Но не хватило бы у меня сил описывать все это ужасное преступление, если бы я не знал, что в дальнейшем Творец положил предел зверству евреев: Всевидящим оком Своим заметил Господь злое дело и, хотя послушник был недостаточно благочестив для общения с небом, Творец в Своей благости пожалел несчастного и внушил ему мысль вспомнить «Песнь папы Урбана», столь помогающую в невзгодах.
Монах бледными, обескровленными губами прошептал три первых слова этой прекрасной молитвы, — и совершилось чудо. Части тела, с соизволения Божия, мгновенно соединились, и послушник ожил. Как некогда Лазарь, он, к ужасу злодеев, встал со своего ложа и спокойно направился к обители отцов-кармелитов, не испытывая никакой боли и не ощущая ни малейших повреждений на своем обескровленном теле.
Поистине, это было великое чудо, и я счел своим долгом запечатлеть его для будущих времен, как это в свое время делали Метафраст, Адона и Усуард.

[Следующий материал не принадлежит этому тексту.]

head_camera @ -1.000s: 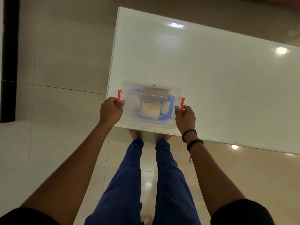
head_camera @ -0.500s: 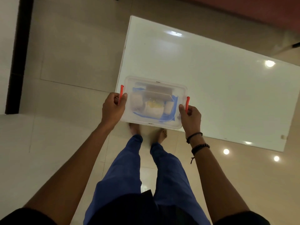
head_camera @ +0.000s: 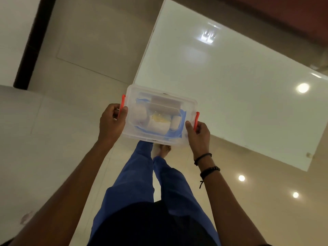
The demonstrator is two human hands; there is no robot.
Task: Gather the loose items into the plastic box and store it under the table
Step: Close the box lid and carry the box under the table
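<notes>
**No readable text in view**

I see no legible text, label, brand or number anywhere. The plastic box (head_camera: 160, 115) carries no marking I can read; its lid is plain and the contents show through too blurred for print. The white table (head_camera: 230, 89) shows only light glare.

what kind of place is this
Probably an indoor room, home or office; hard to say which. A bare glossy white table stands on a polished tiled floor that mirrors round ceiling lights, and both hands hold a lidded plastic box at the table's corner.
</notes>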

Записав этот случай, я мог бы им и закончить свой поучительный рассказ, свидетельствующий о Промысле Божием, и если я продолжаю, то к тому меня побуждает доброе желание полностью удовлетворить справедливый гнев верующих сообщением о том, какую кару понесли злодеи.
Согласно статутам и коронным законам, генерал кармелитского ордена заявил обо всем этом господину Инстигатору Светлейшего Трибунала; послушник же Павел протестацию свою дважды подтвердил присягою. В силу сего декретом ясновельможных господ депутатов люблинского Коронного Трибунала предписано было произвести следствие.
Не стану говорить о том, что беспокойное и столь упорное в своих заблуждениях еврейское племя всячески старалось доказать, ссылаясь на действительно имевшийся закон, что дело это не подлежит ведению высокого Трибунала. Ясновельможный суд, в том числе и я, признал, что это нечеловеческое дело подсудно именно Трибуналу, uti supremo Judicio, и что только нам надлежит установить справедливую кару для злодеев.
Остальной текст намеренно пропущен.